--- EXERCISE MATERIAL ---
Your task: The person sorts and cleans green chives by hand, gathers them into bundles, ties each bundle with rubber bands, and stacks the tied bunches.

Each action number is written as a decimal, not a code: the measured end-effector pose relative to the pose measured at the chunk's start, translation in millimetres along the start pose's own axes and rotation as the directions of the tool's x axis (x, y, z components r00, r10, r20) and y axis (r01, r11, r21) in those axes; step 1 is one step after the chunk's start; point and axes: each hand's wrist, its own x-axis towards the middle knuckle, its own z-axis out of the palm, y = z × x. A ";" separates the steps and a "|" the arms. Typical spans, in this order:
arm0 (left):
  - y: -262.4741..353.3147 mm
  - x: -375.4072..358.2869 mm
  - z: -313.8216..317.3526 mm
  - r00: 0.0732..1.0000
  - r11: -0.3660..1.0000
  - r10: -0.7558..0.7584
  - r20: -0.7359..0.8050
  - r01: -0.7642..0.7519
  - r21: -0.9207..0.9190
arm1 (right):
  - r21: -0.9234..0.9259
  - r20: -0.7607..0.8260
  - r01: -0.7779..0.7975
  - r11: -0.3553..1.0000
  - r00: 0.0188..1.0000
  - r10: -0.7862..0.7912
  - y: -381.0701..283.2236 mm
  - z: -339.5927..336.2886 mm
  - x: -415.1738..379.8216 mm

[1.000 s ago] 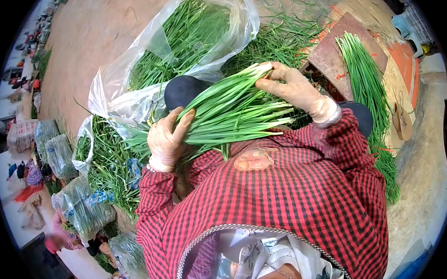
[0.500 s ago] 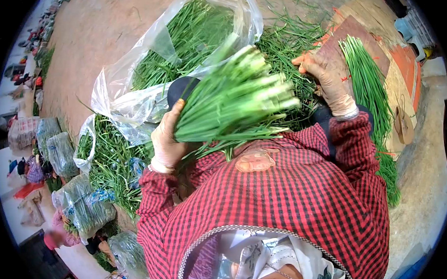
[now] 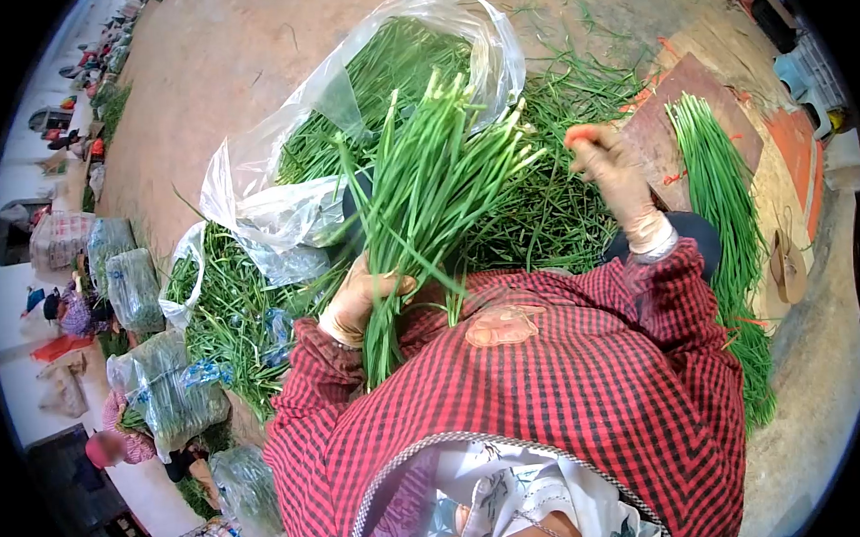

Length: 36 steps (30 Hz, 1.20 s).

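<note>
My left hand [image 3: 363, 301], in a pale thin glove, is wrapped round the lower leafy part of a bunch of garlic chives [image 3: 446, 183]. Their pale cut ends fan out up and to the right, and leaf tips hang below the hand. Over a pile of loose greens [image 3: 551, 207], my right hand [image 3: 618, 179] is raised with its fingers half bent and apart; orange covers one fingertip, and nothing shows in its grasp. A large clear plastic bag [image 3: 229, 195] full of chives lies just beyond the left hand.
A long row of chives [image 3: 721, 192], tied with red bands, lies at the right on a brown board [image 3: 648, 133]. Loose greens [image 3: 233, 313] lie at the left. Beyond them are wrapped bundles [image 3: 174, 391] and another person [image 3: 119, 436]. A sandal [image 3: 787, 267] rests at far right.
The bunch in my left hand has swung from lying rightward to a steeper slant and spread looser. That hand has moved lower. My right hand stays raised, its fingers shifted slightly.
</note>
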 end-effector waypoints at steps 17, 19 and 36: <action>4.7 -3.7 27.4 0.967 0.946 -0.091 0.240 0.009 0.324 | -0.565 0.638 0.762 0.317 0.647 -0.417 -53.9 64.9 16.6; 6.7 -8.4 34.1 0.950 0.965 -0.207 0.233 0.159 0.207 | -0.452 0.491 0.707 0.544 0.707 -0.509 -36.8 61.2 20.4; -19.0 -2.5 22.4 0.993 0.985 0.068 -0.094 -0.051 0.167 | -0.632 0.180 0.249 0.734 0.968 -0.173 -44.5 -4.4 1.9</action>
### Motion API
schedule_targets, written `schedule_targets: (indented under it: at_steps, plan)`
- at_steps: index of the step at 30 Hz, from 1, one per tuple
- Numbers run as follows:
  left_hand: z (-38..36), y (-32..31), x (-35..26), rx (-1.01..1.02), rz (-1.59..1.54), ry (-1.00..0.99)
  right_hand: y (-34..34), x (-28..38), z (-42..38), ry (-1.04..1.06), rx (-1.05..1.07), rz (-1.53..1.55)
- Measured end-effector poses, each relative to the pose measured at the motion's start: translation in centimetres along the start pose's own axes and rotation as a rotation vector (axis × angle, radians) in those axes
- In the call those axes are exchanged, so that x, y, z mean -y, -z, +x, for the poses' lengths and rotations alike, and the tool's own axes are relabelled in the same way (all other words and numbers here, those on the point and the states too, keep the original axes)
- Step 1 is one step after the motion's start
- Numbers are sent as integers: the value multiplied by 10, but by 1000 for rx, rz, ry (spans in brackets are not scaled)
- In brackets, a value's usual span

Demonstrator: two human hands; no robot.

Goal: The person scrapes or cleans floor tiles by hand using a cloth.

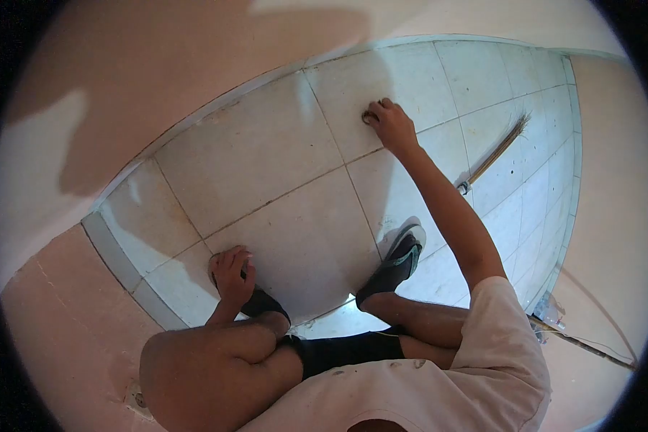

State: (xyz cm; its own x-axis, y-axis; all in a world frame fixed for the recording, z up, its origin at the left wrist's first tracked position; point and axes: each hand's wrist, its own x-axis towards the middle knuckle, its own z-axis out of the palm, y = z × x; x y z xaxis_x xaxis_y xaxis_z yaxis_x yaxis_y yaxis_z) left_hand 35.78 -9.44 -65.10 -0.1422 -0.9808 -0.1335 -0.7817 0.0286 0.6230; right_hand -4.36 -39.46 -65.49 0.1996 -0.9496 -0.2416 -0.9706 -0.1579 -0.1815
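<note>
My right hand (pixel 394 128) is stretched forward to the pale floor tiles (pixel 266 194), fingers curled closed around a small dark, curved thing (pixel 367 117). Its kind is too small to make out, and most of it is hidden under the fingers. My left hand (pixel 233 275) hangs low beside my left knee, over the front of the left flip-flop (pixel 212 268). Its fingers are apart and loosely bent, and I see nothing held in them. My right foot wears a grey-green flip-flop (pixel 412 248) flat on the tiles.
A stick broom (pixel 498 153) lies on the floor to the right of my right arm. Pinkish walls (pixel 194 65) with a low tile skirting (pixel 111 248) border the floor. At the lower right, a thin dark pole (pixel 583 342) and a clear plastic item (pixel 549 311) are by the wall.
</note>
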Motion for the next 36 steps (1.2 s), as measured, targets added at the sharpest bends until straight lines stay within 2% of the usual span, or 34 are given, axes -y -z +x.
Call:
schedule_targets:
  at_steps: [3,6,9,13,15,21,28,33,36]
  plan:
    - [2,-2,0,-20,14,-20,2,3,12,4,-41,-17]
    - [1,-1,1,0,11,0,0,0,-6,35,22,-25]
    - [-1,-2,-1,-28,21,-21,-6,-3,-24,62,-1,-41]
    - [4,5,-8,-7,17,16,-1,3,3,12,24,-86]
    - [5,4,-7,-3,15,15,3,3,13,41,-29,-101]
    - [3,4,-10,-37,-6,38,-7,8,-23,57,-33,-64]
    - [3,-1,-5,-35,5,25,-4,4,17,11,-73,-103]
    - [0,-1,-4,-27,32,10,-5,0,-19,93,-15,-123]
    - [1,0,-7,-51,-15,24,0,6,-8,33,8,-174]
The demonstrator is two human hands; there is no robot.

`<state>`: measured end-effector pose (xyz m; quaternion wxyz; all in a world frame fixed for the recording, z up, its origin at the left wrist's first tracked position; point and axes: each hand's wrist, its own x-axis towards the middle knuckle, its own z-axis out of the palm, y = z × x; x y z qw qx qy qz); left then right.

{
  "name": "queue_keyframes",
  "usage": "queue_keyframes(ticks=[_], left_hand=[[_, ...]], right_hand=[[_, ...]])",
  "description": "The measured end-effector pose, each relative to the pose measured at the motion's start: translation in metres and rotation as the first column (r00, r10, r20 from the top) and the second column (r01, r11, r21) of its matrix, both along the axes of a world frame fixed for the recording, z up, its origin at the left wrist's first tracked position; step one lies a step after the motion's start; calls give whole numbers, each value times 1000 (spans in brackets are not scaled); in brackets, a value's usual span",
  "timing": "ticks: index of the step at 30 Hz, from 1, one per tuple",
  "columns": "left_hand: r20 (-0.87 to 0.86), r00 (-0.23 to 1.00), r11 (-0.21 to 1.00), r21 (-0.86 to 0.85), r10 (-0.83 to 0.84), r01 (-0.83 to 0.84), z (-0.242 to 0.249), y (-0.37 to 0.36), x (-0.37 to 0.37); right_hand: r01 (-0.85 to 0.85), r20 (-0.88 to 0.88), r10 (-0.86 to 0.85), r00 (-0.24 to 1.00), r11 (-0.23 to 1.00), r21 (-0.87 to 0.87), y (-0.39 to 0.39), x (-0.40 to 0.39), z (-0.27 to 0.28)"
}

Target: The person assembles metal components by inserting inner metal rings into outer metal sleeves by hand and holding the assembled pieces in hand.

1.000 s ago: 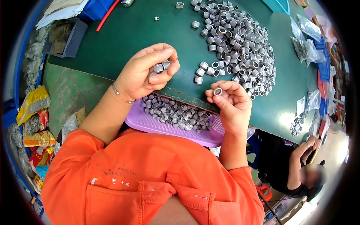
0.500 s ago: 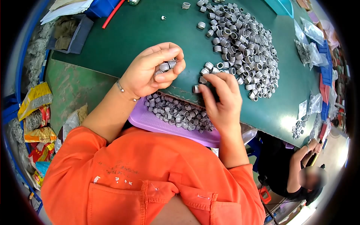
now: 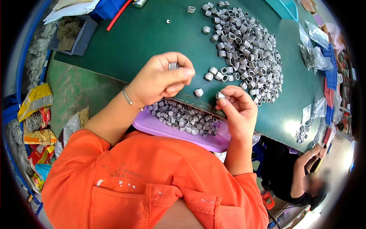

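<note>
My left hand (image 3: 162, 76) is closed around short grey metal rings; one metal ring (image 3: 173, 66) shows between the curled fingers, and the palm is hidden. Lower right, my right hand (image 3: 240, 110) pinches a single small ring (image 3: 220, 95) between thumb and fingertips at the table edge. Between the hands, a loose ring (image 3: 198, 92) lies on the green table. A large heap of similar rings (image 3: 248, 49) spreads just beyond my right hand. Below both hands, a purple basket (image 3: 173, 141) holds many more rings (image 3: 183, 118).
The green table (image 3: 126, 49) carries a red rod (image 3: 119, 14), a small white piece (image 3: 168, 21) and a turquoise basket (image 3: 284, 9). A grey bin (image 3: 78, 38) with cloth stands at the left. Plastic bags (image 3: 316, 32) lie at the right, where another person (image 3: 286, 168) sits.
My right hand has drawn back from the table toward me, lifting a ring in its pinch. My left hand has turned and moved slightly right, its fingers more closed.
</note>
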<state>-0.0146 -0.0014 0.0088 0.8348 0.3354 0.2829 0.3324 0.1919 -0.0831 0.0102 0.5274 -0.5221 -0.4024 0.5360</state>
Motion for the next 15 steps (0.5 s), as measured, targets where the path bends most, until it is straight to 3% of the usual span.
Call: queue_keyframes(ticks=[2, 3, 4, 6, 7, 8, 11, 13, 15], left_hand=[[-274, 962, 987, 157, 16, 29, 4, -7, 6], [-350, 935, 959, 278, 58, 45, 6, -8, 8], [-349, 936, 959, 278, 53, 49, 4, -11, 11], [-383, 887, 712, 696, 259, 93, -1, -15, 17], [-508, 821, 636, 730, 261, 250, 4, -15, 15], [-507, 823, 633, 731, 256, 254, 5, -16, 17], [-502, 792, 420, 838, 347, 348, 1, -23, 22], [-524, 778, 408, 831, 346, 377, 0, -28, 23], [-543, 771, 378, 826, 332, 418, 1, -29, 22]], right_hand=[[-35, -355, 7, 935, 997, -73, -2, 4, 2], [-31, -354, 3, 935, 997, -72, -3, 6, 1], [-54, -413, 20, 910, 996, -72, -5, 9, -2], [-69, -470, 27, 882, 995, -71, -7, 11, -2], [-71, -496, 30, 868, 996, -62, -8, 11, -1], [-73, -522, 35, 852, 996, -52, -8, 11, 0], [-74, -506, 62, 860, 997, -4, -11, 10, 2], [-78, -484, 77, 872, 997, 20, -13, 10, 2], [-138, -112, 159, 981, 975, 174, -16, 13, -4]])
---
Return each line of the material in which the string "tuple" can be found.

**EXERCISE RESPONSE**
- at_steps: index of the step at 30 Hz, from 1, one per tuple
  "timing": "ticks: index of the step at 30 Hz, from 1, one per tuple",

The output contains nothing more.